Man denke zurück. Die Anti-Euro-Partei Bund freier Bürger, im Zuge von Maastricht aussichtsreich gegründet, radikalisierte sich und verlor ihre Glaubwürdigkeit als bürgerlich-liberale Kraft. Bei der Hamburger Statt Partei, 1994 gerade in die Bürgerschaft gekommen, wurde einst der Parteigründer an der Krawatte aus dem Versammlungsraum gezogen. Die Republikaner entmachteten den langjährigen Vorsitzenden Franz Schönhuber. Auch sie radikalisierten sich bis zur Bedeutungslosigkeit. Mit der Schill-Partei lief es Jahre später ähnlich. Ronald Schill ist längst Geschichte und taugt nur noch zum Macho- und Sexprotz aus Rio de Janeiro.

Bernd Lucke fügt sich nahtlos in die Reihe dieser Personen ein. Typisch ist auch das Liebäugeln mit einer Parteineugründung, was den Zerfall nur beschleunigen würde. Auch Schill trat einst gegen die Schill-Partei an. Folgende Punkte führen fast zwangsläufig zum Scheitern:

Vereinsmeiertum

Sobald das Projekt erfolgreich gestartet ist, fällt es mit der Organisationsentwicklung und Strukturbildung im föderalen Deutschland schwer. Schnell kommt es zu Grabenkämpfen in einzelnen Landesverbänden. Die Parteien haben viele Querulanten, Glücksritter und Vereinsmeier in ihren Reihen. Sie ziehen notorische Besserwisser magisch an und verheddern sich im bürokratischen Dickicht.

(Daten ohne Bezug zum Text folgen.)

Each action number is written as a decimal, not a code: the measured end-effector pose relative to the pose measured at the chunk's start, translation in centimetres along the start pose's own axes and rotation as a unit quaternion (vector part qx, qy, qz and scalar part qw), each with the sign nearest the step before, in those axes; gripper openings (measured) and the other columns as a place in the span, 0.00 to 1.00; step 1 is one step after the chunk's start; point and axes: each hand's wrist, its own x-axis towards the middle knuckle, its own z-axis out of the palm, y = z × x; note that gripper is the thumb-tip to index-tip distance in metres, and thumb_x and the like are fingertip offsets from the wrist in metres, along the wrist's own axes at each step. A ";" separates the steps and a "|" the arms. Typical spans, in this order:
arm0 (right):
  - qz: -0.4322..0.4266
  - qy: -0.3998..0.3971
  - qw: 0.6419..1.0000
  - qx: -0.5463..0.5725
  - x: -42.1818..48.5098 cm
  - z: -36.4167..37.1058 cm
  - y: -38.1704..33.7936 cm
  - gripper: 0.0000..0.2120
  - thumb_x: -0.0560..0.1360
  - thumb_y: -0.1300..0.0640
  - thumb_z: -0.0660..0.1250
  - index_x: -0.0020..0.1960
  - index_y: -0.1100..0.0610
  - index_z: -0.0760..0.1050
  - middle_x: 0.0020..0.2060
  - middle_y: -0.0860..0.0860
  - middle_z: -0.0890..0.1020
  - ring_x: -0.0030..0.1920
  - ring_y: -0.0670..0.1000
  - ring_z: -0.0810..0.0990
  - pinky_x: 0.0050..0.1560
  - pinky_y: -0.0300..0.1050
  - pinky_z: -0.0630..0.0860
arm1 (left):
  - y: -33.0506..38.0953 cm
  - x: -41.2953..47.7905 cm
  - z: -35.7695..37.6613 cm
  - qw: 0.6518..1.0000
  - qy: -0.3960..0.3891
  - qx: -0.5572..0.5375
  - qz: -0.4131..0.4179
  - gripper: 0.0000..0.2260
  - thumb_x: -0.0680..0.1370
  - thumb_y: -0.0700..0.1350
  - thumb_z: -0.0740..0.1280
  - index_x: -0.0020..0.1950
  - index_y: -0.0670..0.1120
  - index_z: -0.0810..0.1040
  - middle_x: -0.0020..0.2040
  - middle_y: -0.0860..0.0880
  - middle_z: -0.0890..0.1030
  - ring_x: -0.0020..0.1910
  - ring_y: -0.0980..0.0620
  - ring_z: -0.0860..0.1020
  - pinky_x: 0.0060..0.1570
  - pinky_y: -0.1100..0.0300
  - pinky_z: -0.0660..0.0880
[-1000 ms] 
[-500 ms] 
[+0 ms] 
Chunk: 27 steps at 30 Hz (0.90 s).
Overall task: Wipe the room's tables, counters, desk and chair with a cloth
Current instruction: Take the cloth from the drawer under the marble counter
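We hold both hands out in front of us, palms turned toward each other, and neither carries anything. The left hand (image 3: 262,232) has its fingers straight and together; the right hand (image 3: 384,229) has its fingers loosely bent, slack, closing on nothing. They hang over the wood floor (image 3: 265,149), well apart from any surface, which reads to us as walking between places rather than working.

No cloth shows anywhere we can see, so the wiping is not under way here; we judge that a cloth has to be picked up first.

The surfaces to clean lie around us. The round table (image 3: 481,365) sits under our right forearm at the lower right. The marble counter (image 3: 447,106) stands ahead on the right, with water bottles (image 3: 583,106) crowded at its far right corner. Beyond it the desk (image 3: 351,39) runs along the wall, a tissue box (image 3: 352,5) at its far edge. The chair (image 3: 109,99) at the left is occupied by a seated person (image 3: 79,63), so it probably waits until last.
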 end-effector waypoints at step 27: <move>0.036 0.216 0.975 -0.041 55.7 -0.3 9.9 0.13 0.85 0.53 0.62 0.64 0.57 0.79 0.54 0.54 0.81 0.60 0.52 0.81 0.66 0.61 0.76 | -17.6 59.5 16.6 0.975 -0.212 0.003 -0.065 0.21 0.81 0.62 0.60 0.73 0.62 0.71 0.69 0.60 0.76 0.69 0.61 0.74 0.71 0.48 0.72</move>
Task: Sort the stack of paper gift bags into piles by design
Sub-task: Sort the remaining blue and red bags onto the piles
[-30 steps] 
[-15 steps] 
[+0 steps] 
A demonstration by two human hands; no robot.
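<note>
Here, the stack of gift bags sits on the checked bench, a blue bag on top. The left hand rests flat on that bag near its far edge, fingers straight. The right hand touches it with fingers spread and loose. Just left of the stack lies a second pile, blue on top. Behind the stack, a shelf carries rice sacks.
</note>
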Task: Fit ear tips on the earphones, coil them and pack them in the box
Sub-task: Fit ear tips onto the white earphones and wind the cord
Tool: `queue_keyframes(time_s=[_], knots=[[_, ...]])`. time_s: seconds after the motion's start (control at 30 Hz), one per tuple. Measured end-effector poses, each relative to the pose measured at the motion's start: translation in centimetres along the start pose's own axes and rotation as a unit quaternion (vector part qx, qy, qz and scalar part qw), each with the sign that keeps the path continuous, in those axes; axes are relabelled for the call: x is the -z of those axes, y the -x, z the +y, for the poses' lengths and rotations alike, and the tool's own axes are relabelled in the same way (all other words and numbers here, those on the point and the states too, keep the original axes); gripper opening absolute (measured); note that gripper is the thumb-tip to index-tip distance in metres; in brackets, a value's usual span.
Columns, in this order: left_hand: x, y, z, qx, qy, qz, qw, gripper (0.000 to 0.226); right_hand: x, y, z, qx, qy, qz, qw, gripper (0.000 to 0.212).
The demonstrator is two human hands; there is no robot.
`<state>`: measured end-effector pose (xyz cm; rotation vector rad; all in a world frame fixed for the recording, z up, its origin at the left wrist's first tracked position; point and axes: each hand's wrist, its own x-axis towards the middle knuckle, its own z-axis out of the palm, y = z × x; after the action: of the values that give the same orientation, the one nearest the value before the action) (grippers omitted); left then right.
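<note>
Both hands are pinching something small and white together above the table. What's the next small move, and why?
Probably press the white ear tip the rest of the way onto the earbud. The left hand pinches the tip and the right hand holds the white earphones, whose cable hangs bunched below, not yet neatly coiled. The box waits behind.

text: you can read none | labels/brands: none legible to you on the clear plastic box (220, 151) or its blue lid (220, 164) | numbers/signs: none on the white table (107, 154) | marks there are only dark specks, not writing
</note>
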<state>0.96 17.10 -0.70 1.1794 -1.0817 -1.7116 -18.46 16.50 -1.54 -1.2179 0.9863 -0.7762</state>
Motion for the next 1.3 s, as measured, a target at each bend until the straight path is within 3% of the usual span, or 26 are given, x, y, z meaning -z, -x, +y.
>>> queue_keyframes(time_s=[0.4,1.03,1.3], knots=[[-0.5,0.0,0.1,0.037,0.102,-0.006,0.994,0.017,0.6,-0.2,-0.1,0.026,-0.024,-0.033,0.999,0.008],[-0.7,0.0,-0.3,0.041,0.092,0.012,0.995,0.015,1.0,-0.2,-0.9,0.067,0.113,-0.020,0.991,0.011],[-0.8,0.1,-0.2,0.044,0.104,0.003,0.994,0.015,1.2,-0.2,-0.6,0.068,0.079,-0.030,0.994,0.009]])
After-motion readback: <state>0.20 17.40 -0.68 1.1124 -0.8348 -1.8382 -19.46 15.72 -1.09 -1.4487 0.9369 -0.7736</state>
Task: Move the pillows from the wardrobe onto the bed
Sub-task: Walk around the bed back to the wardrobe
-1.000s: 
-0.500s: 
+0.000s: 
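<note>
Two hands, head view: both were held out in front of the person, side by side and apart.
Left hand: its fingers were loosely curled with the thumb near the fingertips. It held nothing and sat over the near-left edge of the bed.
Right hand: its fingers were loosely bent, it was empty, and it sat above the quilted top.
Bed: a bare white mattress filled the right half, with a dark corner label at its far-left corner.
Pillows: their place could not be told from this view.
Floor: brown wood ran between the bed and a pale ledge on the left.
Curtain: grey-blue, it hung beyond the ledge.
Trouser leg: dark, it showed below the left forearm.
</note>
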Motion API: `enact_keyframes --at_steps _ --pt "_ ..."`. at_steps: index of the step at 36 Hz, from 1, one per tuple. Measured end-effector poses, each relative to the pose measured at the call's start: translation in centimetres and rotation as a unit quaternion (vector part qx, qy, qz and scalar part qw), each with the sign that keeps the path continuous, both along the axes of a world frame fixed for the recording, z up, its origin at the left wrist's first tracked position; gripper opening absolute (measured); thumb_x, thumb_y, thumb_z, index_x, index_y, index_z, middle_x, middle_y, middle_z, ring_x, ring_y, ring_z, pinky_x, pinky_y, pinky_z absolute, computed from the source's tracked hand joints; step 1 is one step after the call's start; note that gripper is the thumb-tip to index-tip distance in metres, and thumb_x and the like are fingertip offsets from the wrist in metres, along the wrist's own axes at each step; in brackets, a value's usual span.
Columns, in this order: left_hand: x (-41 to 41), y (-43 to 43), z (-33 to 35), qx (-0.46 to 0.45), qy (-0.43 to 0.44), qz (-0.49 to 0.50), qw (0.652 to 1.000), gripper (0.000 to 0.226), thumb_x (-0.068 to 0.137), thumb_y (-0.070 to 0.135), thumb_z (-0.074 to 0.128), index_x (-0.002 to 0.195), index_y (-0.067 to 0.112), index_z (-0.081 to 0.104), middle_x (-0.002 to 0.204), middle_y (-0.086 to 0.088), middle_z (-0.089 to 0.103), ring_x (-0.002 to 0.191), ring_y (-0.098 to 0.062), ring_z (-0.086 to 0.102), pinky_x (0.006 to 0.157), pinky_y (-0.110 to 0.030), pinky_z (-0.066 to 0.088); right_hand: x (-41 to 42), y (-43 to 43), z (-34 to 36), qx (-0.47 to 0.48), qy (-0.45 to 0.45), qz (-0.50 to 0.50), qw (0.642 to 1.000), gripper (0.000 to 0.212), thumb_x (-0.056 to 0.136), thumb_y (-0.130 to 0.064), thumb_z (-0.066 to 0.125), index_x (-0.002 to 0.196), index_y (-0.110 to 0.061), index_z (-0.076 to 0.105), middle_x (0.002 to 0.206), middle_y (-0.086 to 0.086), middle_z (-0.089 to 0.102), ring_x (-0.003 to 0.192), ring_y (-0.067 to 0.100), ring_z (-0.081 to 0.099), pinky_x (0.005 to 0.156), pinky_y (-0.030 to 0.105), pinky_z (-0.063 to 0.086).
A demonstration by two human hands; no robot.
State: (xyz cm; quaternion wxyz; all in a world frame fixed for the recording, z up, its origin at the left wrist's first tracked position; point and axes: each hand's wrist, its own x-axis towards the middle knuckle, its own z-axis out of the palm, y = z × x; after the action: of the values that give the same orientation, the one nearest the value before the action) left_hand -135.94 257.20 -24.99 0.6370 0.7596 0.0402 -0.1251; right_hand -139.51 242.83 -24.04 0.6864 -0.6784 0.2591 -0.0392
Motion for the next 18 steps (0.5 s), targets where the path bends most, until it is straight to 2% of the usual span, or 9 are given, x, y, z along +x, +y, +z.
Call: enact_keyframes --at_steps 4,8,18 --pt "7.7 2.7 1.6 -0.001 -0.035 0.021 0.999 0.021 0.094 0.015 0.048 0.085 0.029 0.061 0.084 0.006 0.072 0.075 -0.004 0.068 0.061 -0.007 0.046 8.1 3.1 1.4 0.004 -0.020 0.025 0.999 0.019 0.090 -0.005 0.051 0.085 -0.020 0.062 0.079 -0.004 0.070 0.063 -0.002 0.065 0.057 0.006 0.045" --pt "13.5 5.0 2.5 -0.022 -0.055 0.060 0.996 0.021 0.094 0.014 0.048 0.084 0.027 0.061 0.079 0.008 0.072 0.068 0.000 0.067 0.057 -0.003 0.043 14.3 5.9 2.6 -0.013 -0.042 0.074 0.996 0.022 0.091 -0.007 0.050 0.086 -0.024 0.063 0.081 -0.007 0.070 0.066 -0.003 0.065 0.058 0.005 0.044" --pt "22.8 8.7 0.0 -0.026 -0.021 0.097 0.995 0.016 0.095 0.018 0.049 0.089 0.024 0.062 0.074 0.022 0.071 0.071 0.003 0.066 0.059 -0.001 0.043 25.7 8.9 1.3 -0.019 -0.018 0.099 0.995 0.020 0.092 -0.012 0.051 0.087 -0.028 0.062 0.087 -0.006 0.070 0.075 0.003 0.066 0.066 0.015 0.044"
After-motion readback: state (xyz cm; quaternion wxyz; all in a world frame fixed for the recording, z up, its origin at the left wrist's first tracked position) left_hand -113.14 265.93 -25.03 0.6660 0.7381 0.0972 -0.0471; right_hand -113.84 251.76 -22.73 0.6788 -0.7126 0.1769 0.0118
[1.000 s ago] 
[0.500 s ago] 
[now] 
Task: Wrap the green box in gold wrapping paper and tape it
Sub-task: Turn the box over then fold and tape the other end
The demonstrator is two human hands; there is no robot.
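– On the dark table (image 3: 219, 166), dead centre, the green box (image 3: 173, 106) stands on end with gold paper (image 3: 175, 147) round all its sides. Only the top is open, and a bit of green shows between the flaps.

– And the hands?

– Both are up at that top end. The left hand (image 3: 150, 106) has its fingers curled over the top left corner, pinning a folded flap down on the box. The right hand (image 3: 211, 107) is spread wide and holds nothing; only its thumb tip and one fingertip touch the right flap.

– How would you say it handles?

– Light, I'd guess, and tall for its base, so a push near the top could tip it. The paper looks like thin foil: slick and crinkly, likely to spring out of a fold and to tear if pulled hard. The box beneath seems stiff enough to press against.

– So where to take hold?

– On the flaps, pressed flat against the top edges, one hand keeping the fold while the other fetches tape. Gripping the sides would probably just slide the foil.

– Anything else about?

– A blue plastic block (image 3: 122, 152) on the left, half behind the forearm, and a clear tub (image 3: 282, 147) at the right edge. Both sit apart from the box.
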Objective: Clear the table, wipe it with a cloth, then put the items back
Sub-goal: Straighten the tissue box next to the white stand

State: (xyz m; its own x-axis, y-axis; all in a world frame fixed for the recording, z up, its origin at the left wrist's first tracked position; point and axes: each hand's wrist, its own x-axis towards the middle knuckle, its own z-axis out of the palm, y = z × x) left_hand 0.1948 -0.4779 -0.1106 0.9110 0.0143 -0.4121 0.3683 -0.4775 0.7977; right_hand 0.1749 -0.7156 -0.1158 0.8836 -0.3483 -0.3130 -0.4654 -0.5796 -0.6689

Vor allem ziehen sie Funktionäre an, die bereits in anderen Parteien gescheitert sind.

Oftmals kommt es zu Parteiaustritten führender Gründungsmitglieder. Opportunisten verlassen ebenso schnell das sinkende Schiff. Problematisch ist es auch, wenn Politamateure zu Parlamentariern werden und sich in die Mechanismen der Verhandlungsdemokratie einfügen müssen. Nachhaltige Mitgliederwerbung und pfiffige Wahlkämpfe, PR und politische Graswurzelarbeit – das ist oftmals zu viel auf einmal.

Autoritärer Führungsstil

Den Mangel an Erfahrung versucht der Parteivorsitzende durch einen autoritären Führungsstil zu verbergen. Der mitunter egozentrische Anführer verhält sich nicht als Teamplayer. Im Extremfall – bei den Piraten – war Führung gar nicht anerkannt. Oftmals verhält sich das Aushängeschild stur. Er überfordert sich auch durch mediale Präsenz.

Im Fall von Bernd Lucke war der Einsatz immens. Nach seiner Wahl zum Europaabgeordneten musste er die Partei von Brüssel aus steuern. Lucke hielt sich mit seiner professoralen Überheblichkeit lange für unantastbar, wie einst Schönhuber, Schill und Co. Er nahm die Zahl seiner Fernsehauftritte als Maßstab für seine politische Bedeutung.

Florian Hartleb ist Politikberater und Extremismus-Experte.

Florian Hartleb ist Politikberater und Extremismus-Experte.

Unterwanderung durch Rechtsaußen

Allen neuen Parteien droht das Damoklesschwert, die Unterwanderung durch Rechtsaußen. Selbst die linksalternativen Piraten konnten sich vor Trittbrettfahrern nicht retten. Besonders bürgerlichen Parteiprojekten droht der Schwenk nach Rechtsaußen. Wenn sich die Parteien radikalisieren, werden sie vom Verfassungsschutz beobachtet. Auch das erschwert weiteren Erfolg.

Mediale Schaulust

Medien bieten zunächst ein Forum, laden die Newcomer gerne in Talkshows und kontroverse Diskussionsrunden ein. Das sorgt für die notwendige Aufmerksamkeit, die Wählerstimmen garantiert. Doch der Schuss geht schnell nach hinten los: Der erhöhte Nachrichtenwert sorgt für investigativen Journalismus, Berichte über Grabenkämpfe, Probleme und allerlei Skurrilitäten inklusive.

Beharrungskräfte der etablierten Parteien

Last but not least: Die etablierten Parteien verfügen über Ressourcen, Netzwerke und Erfahrung. Sie erstellen über die politischen Stiftungen Analysen und Positionspapiere, verfolgen Parteitage und versuchen, die Themen der Newcomer schnell aufzunehmen und zu integrieren. Es bilden sich Arbeitsgruppen – etwa zur Digitalisierung im Zuge der Piraten. Einzelne Politiker versuchen, die neuen Themen für sich zu vermarkten, um der neuen Konkurrenz schnell das Wasser abzugraben.

Identität durch gemeinsame Wut und Enttäuschung oder Ablehnung mögen die Gründung einer Partei und ihren Aufstieg beschleunigen. Dann folgt aber oft der Abstieg. Ist das Image erst einmal ruiniert, scheint ein Wiederaufbau kaum mehr möglich. Nun rückt die AfD nach Rechtsaußen – ein Bereich, in dem es in Deutschland nahezu unmöglich ist, sich zu behaupten. Rechtspopulismus funktioniert hierzulande nur in dosierter Form. Der Untergang der Partei ist eingeleitet – trotz der Zuspitzung der Griechenland-Krise, einer einzigartigen Gelegenheit für Protest.